Copy each line from the listing below where the word "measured" shows up.

## Given data
------------------------------------------------------------------------

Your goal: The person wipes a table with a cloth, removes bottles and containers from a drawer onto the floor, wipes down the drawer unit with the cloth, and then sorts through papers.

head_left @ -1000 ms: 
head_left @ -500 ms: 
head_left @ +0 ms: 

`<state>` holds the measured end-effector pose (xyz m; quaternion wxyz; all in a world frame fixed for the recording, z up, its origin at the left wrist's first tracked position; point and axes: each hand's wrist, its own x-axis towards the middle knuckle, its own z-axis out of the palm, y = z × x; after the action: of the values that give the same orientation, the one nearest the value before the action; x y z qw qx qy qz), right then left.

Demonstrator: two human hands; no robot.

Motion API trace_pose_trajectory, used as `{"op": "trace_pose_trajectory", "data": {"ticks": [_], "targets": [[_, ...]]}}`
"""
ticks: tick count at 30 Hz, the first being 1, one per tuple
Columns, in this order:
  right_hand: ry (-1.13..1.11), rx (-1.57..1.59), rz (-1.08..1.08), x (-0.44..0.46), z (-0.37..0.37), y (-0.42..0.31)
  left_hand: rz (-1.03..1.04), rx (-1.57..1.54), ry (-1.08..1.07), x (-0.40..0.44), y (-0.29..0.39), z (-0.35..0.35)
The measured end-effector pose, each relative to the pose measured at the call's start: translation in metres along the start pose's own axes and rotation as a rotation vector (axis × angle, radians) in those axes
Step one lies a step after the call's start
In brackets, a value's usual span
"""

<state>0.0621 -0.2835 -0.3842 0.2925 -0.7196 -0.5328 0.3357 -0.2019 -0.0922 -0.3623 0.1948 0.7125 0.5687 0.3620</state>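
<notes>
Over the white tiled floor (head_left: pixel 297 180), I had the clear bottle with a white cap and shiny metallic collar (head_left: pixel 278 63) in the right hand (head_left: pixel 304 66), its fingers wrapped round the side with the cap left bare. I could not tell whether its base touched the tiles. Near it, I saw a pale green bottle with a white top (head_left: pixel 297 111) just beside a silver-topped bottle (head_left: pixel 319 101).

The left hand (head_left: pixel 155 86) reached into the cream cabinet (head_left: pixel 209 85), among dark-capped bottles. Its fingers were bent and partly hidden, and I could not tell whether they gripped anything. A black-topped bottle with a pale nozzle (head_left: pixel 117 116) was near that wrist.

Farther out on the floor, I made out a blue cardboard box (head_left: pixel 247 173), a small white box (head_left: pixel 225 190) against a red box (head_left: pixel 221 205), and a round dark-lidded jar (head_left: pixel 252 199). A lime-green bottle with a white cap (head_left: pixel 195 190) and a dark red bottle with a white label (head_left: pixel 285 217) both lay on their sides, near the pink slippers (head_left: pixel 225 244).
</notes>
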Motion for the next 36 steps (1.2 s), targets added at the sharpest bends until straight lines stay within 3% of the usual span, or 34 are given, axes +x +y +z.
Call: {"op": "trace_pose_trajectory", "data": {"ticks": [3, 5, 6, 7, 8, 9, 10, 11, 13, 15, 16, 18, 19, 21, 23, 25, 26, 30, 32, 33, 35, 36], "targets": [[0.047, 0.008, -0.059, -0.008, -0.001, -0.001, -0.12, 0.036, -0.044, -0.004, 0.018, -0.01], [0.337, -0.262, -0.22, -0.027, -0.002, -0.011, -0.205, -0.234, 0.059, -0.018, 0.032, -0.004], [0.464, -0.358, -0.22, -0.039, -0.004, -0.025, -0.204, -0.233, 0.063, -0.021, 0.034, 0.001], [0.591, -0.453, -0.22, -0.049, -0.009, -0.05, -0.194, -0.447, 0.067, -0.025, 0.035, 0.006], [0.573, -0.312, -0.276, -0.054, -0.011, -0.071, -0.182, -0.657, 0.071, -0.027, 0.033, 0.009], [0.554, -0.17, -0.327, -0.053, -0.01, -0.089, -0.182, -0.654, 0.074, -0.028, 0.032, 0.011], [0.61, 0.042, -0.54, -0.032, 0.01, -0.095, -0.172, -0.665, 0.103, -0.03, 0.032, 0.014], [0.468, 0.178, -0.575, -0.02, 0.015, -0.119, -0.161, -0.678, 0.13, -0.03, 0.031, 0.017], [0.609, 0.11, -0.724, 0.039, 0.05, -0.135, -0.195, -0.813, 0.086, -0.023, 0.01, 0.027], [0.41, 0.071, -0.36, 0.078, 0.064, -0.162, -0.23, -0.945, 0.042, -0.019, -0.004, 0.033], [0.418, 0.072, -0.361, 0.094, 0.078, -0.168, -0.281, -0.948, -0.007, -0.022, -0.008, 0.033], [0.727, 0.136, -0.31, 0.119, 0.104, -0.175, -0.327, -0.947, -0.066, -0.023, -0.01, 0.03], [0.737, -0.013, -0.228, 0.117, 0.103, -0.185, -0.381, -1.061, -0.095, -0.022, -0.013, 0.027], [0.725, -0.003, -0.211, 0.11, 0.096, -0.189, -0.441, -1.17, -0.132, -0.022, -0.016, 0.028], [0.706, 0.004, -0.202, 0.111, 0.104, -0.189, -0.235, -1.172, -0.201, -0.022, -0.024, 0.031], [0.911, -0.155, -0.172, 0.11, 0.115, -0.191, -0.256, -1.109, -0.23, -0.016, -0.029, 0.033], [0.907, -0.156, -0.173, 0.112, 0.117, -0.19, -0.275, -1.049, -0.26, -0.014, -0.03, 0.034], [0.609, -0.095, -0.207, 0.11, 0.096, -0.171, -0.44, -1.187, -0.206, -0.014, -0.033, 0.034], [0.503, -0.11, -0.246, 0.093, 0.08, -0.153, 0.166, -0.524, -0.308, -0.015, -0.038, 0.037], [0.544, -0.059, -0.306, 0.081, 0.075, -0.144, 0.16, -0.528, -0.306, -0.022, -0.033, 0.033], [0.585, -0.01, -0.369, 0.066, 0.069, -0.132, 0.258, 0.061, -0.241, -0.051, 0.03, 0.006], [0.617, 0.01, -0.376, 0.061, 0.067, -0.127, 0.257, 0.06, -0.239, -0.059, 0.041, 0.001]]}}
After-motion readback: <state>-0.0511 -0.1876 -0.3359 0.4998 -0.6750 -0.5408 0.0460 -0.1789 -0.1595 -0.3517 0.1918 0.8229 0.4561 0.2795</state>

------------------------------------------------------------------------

## Expected answer
`<state>` holds the measured end-effector pose (xyz m; quaternion wxyz; all in a world frame fixed for the recording, z up, its origin at the left wrist's first tracked position; point and axes: each hand's wrist, its own x-axis towards the middle knuckle, its own z-axis out of the palm, y = z × x; after the action: of the values that give the same orientation, the one nearest the value before the action; x y z qw qx qy qz), right then left.
The measured end-effector pose, each relative to the pose measured at the call's start: translation in metres along the start pose's own axes and rotation as a rotation vector (axis × angle, radians) in those axes

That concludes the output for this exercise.